Quelques mois avant, à l’instar d’Eric Piolle, maire EELV de Grenoble, Appendino avait annoncé le désengagement de sa ville du financement du projet. Une initiative qui n’a pas eu d’écho auprès des autres partis politiques… Seul Turin, pour le moment, a fait ouvertement marche arrière.
Du risque amiante jusqu’aux infiltrations mafieuses…
Autres thèmes épineux liés à la construction du tunnel de base : les problèmes environnementaux et sociétaux. « Nous allons nous endetter pendant des années, avec le risque de deux types d’infiltrations : l’amiante dans l’eau et la mafia dans les chantiers », écrivait le vice-président du parlement Luigi di Maio (M5S) lors de la ratification du traité binational. La destruction de l’écosystème du Val de Suse, la présence d’amiante et d’uranium dans les montagnes alpines, ou encore les probables collusions avec la mafia sont autant d’inquiétudes que les élus du mouvement 5 étoiles partagent avec les militants No Tav.
Présente dans tous les travaux de grande envergure, la criminalité organisée aurait en effet essayé à maintes reprises de mettre la main sur les appels d’offre du Lyon-Turin. À en croire La Repubblica, parmi les 863 vérifications anti-mafia effectuées depuis 2012, la préfecture de Turin n’a émis que deux interdictions contre des entreprises « hors-règles ». L’alerte reste toutefois maximale.
En juin 2016, la France et l’Italie ont d’ailleurs signé un accord pour faire appliquer la législation anti-mafia des deux côtés des Alpes, indépendamment de la nationalité des chantiers. « Un cas unique en Europe », se réjouissait la direction de Telt dans un communiqué de presse. Mais le risque d’infiltrations mafieuses n’est que l’un des nombreux problèmes auxquels l’opérateur franco-italien devra faire face. Et d’ici 2030, la liste des complications ne peut que s’allonger…
Giovanna Crippa
*Le financement de l’Union européenne est acquis jusqu’en 2020. Au-delà de cette date, Bruxelles ne s’est pas engagé, renvoyant à l’avancée du dossier des deux côtés des Alpes.
** Principal journal de Turin, La Stampa est aussi le troisième quotidien national en Italie, après Il Corriere della Sera et La Reppubblica.
UN CHANTIER (TOUJOURS) EN COURS…
Modifié à maintes reprises au fil des ans, le tracé de la section nationale devant relier le Val de Suse à l’agglomération turinoise est encore incertain.

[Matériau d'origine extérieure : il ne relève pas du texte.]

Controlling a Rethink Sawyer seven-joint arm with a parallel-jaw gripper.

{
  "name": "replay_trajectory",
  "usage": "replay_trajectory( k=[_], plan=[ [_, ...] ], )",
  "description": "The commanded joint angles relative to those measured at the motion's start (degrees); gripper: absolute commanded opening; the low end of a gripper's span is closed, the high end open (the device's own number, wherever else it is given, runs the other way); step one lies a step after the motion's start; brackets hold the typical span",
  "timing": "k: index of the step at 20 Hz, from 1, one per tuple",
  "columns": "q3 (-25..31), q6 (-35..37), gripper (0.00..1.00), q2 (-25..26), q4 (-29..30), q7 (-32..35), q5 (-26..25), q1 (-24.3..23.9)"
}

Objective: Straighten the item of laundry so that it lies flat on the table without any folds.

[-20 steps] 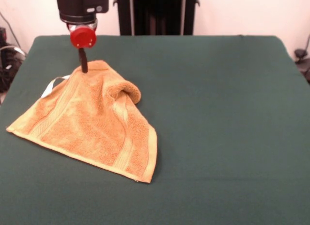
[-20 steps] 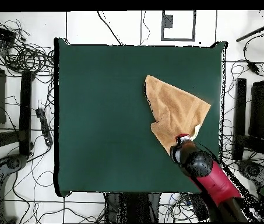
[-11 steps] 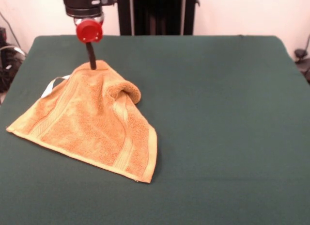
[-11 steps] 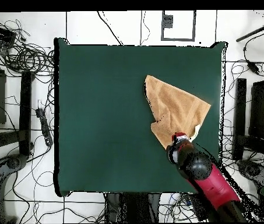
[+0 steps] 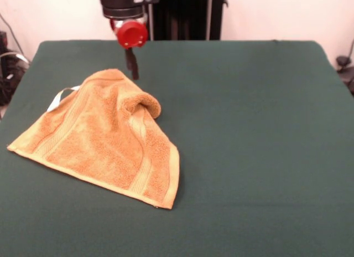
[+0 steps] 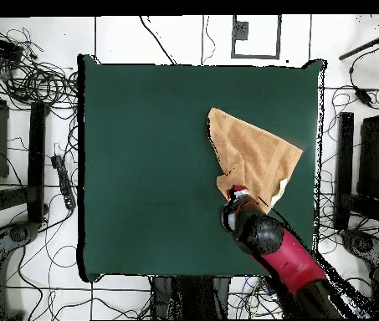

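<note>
**Towel still folded, gripper off the cloth**

The towel is seen on the table, toward the left side in the front view and toward the right edge in the overhead view. It is not flat: the far corner is rolled over into a thick curl, and a raised hump is left along the far edge. The near edges and paler bands are laid out fairly smooth. A small white tag is poking out at the left edge.

The gripper is held just beside the hump's far-right side, apparently clear of the cloth; contact cannot be ruled out. Only one dark finger tip is shown below the red knob, so how far the tool is open cannot be told. Nothing is seen to be held by it.

The task is judged unfinished: the curled corner needs to be drawn outward.

Risks from here:
- If the curl is pinched through both layers, the fold gets dragged along instead of opened.
- If the pull is made low across the felt, the whole towel may be slid by friction and new wrinkles bunched up.
- If the pull is aimed toward the near table edge in the overhead view, the cloth may be left hanging off.
- If the grasp lands on the hump's top only, terry may slip out.
</note>
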Motion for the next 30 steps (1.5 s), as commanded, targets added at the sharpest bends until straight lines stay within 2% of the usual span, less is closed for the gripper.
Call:
replay_trajectory(
  k=[1,6,9,18,24,26,30],
  plan=[
    [0.1,5.3,1.0,0.2,-1.3,9.9,3.6,6.4],
    [-0.9,6.7,1.0,0.7,-5.2,6.7,2.2,8.2],
    [0.3,7.3,1.0,2.4,-8.0,3.6,0.4,7.5],
    [-1.7,7.9,1.0,8.3,-13.5,-0.2,-3.6,5.3],
    [-2.9,8.8,1.0,10.9,-15.4,-0.5,-5.5,4.3],
    [-0.8,8.1,1.0,12.4,-16.1,-0.9,-6.5,2.3],
    [-0.9,8.4,1.0,13.3,-14.6,1.2,-6.8,1.9]
  ],
)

Un peu moins nébuleux est le dessein concernant les voies d’accès au tunnel de base, au cœur des études de l’Observatoire technique. Actuellement présidée par Paolo Foietta, cette instance gouvernementale a été créée en 2006 pour ouvrir le dialogue avec les collectivités locales du Val de Suse qui, depuis son origine, s’opposent au projet de ligne à grande vitesse.

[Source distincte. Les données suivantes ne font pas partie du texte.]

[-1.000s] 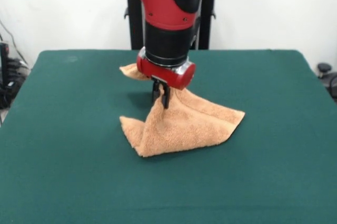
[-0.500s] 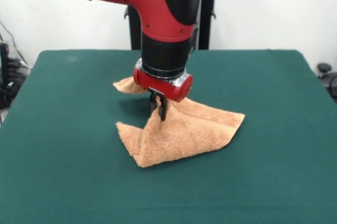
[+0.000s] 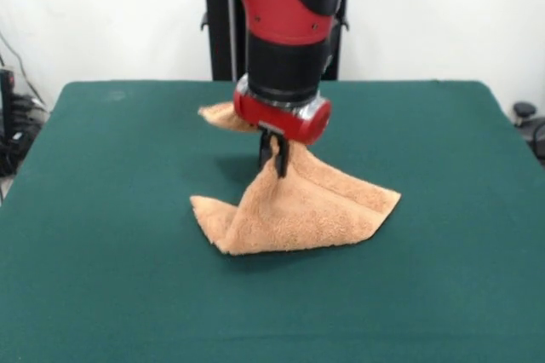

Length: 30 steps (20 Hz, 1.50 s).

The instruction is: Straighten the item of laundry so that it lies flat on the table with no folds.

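- Jaws: pressed together on a pinch of towel; gripper (image 3: 274,158) black, pointing straight down under red wrist collar.
- Towel (image 3: 298,210): orange-tan terry cloth, lifted at the pinch pt into a tent/peak; not flat.
- Fabric falls from the peak in a slope toward camera, fanning out to a wide base resting on table (image 3: 102,235).
- Base corners: one at pic left, lower front; one at pic right, slightly higher in frame. Both touch table top.
- Visible fold/ridge runs from the pinch down to the right corner; a 2nd layer shows along that right edge.
- Another bit of towel shows behind the wrist collar, pic left of it, lying low; link to main body hidden by arm.
- Position: approx. centre of table, well apart from all edges.
- Arm (image 3: 281,5): red & black, comes down from top of frame, wrist vertical above towel.
- Table top dark green; shadow on it just behind and left of gripper.
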Motion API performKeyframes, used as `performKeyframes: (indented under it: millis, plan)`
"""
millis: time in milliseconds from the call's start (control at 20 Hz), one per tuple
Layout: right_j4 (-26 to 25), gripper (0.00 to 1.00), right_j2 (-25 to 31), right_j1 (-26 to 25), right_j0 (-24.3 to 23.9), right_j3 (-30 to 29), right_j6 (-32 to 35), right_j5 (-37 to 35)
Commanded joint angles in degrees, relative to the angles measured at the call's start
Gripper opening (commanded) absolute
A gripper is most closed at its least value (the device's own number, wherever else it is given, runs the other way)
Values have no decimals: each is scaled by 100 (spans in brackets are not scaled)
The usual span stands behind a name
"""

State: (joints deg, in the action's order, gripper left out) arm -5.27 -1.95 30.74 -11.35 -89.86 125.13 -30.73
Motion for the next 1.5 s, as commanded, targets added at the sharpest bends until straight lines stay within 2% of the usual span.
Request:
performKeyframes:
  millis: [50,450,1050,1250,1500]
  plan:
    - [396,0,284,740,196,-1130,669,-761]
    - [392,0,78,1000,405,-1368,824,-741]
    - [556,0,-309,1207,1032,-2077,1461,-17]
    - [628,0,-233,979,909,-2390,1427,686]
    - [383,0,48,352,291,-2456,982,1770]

A l’issue d’une concertation avec les habitants et le mouvement No-Tav, quelques aspects du tracé originel ont été revus. En plus de renoncer à la construction d’un viaduc à Venaus (village emblématique pour l’histoire de la lutte No-Tav) ainsi que du tunnel de Bussoleno, l’Observatoire a décidé de déplacer l’accès du tunnel international de Suse à Chiomonte. Une solution de compromis qui, pourtant, est bien loin de satisfaire les demandes des No-tav.

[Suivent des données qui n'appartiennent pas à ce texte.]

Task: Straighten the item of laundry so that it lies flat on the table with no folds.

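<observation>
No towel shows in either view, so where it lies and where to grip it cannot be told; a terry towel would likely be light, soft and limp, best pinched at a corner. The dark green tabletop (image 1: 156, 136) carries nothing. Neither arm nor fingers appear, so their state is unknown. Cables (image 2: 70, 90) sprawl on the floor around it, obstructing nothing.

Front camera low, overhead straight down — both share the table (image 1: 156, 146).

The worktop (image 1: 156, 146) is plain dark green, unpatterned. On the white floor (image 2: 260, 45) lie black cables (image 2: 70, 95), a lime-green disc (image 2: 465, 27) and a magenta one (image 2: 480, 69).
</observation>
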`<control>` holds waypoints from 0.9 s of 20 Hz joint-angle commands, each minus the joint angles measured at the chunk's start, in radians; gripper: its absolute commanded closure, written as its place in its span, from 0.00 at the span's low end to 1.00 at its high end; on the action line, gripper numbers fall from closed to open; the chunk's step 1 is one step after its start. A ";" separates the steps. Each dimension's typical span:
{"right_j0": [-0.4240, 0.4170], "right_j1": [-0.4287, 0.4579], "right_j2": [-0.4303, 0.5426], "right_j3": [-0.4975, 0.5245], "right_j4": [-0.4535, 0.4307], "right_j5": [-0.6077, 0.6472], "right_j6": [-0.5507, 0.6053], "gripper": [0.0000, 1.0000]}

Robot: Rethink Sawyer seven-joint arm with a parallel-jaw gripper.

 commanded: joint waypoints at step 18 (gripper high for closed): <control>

Quant à l’état actuel des travaux, seule la descenderie de Chiomonte, dans la zone dite de la Maddalena, a été achevée, en février 2017. Au total, quelque 173 millions d’euros ont été investis dans ce chantier s’étendant sur 7 hectares, afin de creuser une galerie de reconnaissance longue de 7 km. Un (petit) pas de plus vers la réalisation du tunnel international qui, selon les prévisions, devrait entrer en service dans les années 2030.